- **Task statement**
Using the listing below, report all lines holding the word "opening".

- **Provided data**
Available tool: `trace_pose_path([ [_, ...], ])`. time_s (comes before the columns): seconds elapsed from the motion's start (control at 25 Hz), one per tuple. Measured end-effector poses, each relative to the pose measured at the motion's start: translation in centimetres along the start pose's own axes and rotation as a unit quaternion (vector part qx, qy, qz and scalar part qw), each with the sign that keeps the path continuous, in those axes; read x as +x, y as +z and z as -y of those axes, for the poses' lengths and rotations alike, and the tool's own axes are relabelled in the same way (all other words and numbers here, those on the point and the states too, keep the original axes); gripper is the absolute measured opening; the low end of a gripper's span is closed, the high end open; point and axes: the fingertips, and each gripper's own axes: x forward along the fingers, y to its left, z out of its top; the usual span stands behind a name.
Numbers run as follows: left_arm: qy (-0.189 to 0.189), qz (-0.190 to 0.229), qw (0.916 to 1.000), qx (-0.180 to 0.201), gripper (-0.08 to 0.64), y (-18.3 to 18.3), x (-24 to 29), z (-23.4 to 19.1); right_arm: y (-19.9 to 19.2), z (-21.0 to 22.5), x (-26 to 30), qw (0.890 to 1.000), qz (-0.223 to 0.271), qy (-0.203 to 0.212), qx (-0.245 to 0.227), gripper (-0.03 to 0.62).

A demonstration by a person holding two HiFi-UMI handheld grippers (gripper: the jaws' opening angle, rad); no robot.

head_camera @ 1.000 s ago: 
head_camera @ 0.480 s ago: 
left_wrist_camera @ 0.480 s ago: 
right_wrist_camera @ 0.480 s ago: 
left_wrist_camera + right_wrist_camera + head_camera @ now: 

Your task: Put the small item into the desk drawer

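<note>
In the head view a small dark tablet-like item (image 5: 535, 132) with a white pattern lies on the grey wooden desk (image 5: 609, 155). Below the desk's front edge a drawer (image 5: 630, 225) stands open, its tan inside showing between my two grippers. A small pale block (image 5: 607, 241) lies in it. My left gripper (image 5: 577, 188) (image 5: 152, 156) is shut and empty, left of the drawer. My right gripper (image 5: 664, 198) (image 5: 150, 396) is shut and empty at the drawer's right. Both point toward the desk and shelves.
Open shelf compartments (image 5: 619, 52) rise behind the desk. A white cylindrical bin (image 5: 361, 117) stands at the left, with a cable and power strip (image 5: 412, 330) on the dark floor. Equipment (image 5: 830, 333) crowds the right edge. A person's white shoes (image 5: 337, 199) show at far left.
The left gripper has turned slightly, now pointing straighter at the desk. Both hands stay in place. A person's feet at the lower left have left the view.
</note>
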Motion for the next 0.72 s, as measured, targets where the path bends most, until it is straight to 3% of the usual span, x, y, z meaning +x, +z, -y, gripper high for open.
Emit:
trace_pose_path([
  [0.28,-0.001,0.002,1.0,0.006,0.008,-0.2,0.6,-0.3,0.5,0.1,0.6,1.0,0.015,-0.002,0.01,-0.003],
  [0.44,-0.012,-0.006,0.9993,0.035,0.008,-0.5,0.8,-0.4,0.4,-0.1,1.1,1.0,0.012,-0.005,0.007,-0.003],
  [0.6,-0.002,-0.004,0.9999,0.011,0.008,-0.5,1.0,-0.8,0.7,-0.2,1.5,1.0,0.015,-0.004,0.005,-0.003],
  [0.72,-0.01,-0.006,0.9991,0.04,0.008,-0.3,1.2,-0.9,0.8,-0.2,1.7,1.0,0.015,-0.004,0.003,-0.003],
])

- **Response to this task**
Available tool: `trace_pose_path([ [_, ...], ])`. time_s (comes before the columns): seconds elapsed from the motion's start (control at 25 Hz), one per tuple. Measured end-effector poses, each relative to the pose measured at the motion's start: translation in centimetres along the start pose's own axes and rotation as a unit quaternion (vector part qx, qy, qz and scalar part qw), each with the sign that keeps the path continuous, in those axes; read x as +x, y as +z and z as -y of those axes, for the poses' lengths and rotations alike, and the tool's own axes are relabelled in the same way (all other words and numbers here, those on the point and the states too, keep the original axes); gripper is the absolute measured opening; the low end of a gripper's span is closed, the high end open; point and axes: the fingertips, and each gripper's own axes: x forward along the fingers, y to its left, z out of its top; the usual span stands behind a name.
A demonstration by a person holding two HiFi-UMI handheld grippers (gripper: the jaws' opening angle, rad); no robot.

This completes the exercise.